A noite era o êxtase de Kate. Era uma mulher de hábitos noturnos, escorregadia como uma serpente, e ao contrário das víboras ela ingeria veneno ao invés de ejetá-los, e a vítima era sempre ela, quase não fazia mal a ninguém. O veneno daquela madrugada desceu mal, o whisky estava na cabeça dela provocando náuseas que faziam do seu estômago o vulcão Vesúvio pronto para entrar em erupção, neste momento agradecia por não ter encontrado seu Mini Cooper. Era quase seis horas da manhã e mesmo com seu corpo implorando por um descanso Kate achou por bem ir a outro lugar que costumava acolher pessoas como ela que desesperadamente procuravam uma desculpa para não voltar para casa: o Pub On The Road, lugar de pessoas com ar Folk e que já fora freqüentado por um ex Beatle que, assim como ela, tinha seus problemas. A diferença é que ele virou um gênio e ela, bem ela era a mesma pessoa de sempre. Às vezes até arranhava uma gaita, era fã de blues, mas seus vícios e sua raiva pelo mundo a impediam de desenvolver qualquer talento que poderia ter escondido.
No interior do Pub pediu uma cerveja para rebater. Ali encontrou alguns conhecidos, jogou alguma conversa fora, conseguiu um Prozac para mais tarde e foi ao banheiro para ver se eliminava aquele incômodo que, diferentemente das outras vezes, estava custando a passar. Talvez fora aquele ácido que ganhou do seu amor que trabalhava no Departamento de Polícia. Ele era um retardado, mas era a única pessoa que conhecia que a tratava como ser humano, e talvez essa dedicação toda a fez gostar dele, apesar de não querer nunca ninguém no seu pé. Ele sabia respeitar esse limite e só se aproximava de Kate quando recebia o sinal verde permitindo o approach. Enquanto caminhava destino ao banheiro as suas vistas embaçaram, o mundo parecia rodar como uma turbina de avião, sua barriga mais do que nunca parecia que ia explodir, mas ao invés de devolver tudo que ingerira aquela noite pela boca, Kate foi surpreendida pelo seu esfíncter anal e suas vestes foram visitadas pela comida ingerida há cerca de três dias.

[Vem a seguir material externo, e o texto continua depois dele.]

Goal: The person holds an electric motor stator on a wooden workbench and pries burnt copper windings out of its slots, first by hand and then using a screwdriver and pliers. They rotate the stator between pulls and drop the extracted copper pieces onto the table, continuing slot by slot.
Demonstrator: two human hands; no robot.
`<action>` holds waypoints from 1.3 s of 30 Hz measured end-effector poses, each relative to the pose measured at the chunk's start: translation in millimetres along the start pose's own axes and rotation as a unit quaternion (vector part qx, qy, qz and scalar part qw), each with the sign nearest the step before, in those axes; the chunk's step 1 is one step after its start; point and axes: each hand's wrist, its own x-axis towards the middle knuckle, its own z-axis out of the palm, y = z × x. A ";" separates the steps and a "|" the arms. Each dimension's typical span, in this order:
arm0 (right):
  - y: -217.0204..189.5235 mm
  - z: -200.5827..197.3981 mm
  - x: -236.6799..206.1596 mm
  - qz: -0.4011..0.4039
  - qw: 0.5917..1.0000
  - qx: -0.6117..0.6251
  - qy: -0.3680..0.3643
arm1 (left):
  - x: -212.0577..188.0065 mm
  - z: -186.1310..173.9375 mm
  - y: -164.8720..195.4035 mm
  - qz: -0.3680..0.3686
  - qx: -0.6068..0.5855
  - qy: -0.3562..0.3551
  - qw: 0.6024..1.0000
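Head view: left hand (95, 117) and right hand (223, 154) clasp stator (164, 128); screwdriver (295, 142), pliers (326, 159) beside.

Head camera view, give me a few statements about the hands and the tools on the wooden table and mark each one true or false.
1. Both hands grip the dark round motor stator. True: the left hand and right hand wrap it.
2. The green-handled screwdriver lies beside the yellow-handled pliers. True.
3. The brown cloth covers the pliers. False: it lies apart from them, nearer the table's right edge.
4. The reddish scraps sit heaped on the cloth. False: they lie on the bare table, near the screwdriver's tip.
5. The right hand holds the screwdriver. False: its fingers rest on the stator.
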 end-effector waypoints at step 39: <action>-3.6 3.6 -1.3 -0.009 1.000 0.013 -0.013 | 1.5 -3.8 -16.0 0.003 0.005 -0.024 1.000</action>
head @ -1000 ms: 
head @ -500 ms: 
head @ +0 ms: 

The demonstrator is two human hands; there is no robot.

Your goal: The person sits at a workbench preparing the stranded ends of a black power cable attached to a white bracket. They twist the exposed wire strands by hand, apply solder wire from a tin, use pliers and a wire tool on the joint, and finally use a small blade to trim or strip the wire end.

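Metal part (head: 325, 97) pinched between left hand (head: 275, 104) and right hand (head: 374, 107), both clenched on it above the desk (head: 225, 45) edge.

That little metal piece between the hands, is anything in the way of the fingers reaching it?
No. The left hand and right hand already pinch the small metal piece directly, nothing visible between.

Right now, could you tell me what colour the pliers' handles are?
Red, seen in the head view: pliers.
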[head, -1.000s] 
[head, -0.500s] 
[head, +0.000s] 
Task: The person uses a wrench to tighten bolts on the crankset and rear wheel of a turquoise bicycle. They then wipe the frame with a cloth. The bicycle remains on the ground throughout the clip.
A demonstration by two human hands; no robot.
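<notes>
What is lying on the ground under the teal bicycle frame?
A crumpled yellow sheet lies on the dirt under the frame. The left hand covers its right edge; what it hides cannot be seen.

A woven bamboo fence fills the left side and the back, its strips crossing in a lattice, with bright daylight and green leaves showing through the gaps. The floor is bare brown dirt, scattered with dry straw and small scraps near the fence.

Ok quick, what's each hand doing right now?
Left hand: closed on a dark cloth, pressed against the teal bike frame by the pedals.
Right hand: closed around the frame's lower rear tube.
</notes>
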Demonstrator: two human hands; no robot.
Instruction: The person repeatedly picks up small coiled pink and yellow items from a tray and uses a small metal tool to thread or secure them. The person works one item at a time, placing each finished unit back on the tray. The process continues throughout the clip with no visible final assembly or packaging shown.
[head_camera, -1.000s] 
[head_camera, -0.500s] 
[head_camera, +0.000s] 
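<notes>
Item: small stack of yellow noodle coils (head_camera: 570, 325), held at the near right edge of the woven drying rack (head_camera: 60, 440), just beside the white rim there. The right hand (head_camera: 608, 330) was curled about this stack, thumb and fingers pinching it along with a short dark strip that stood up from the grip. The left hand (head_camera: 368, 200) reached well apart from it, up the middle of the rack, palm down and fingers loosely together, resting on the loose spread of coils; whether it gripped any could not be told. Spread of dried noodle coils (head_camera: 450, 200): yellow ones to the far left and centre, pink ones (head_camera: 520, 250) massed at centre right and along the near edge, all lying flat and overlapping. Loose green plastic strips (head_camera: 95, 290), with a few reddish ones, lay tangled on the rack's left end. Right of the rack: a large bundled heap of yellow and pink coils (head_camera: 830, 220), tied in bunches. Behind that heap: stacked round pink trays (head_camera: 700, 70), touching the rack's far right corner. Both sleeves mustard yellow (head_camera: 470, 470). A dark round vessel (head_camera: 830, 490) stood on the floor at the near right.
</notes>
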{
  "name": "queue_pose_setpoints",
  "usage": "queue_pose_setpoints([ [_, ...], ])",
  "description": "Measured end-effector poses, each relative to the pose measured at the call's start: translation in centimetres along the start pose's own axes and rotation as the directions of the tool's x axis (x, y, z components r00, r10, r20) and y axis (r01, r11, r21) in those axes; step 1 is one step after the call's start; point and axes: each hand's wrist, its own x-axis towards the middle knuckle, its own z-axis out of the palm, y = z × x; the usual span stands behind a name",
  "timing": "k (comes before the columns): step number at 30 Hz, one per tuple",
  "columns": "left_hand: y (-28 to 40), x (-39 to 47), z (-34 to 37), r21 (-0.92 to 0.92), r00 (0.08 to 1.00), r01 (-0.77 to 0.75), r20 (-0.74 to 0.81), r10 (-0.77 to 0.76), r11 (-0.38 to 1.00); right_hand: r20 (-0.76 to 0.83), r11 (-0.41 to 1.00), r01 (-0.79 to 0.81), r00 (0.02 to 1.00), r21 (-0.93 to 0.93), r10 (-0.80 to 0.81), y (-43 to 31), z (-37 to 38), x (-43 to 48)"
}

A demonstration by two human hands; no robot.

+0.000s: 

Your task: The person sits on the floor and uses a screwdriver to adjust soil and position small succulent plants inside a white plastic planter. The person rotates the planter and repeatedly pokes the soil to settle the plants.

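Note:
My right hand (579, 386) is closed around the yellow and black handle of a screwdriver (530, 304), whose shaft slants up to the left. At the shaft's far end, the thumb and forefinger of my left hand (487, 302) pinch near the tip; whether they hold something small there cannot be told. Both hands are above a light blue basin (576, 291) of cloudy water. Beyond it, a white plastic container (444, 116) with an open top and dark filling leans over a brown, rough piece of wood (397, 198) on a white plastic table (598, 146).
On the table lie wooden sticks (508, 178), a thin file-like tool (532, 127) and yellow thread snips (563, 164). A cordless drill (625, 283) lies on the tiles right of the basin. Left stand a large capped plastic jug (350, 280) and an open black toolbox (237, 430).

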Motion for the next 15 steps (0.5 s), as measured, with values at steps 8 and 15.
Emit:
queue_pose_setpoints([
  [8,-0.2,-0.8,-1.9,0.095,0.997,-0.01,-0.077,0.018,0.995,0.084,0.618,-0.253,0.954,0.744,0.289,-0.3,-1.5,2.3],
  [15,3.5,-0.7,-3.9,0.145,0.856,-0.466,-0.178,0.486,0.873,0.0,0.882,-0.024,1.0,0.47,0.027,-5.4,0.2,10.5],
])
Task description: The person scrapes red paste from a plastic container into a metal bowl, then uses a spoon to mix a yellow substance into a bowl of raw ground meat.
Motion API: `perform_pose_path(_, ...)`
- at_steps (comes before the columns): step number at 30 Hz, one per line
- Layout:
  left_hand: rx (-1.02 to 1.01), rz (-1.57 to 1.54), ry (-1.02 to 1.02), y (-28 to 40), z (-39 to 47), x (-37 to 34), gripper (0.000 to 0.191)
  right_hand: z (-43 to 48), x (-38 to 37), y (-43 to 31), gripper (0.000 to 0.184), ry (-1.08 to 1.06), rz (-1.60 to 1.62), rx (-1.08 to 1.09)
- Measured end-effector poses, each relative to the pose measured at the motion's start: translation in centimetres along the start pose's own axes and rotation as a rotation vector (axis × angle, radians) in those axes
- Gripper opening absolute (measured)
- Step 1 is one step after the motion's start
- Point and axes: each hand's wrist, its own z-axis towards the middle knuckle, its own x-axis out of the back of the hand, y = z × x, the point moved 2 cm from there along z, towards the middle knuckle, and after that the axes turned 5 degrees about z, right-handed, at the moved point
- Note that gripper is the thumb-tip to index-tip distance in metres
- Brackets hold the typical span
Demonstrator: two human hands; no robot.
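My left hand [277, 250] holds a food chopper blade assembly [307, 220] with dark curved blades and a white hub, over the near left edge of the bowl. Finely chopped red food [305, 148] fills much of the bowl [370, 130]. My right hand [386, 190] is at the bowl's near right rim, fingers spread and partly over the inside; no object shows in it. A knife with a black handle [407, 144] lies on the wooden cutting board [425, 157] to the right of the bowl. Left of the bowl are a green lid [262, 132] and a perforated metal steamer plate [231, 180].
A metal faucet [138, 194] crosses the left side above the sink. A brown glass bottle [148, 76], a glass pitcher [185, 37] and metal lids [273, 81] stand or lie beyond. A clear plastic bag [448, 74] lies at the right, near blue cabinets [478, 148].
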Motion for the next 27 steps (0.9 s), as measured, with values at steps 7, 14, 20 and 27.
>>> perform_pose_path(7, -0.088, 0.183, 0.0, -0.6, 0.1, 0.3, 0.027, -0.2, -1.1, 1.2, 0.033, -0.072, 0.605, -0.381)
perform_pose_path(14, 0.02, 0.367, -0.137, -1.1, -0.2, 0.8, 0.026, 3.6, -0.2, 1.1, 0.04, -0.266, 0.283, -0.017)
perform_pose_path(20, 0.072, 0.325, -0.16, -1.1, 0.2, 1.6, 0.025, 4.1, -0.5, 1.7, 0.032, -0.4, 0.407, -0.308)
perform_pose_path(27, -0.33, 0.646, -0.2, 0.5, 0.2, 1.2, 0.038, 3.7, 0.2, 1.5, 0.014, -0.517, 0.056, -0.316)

Kate acordou por volta das vinte horas no London Bridge Hospital, estava com uma agulha na veia que lhe transferia soro. Na televisão passava o mais britânico de todos os comediantes, Rowan Atkinson, ao seu lado estava uma bandeja com uma sopa que aparentava ser de batatas e um copo que queria muito que estivesse cheio de Vodka Absolut, mas ao experimentar não lamentou ser água, sua boca estava parecendo o Saara e naquele momento foi como se bebesse a mais nobre bebida que seu corpo havia experimentado.
Esperando o despertar de Kate estava o Chefe de Polícia Homer, que não era quem tradicionalmente a recebia no Departamento quando era detida por suas violações. Desejava lhe fazer algumas perguntas, principalmente sobre o fato de ter no seu bolso a identidade do Sir Alexander Fleming, que fora brutalmente assassinado na noite anterior nas proximidades do Pub On The Road. Kate ficou apenas alguns minutos acordada e entrou em sono profundo novamente. Mal foi apresentada ao Dr. Homer, mas sua vida iria virar um tsunami a partir daquele dia. Se soubesse o que a esperava talvez desejasse nunca mais ter acordado daquele leito.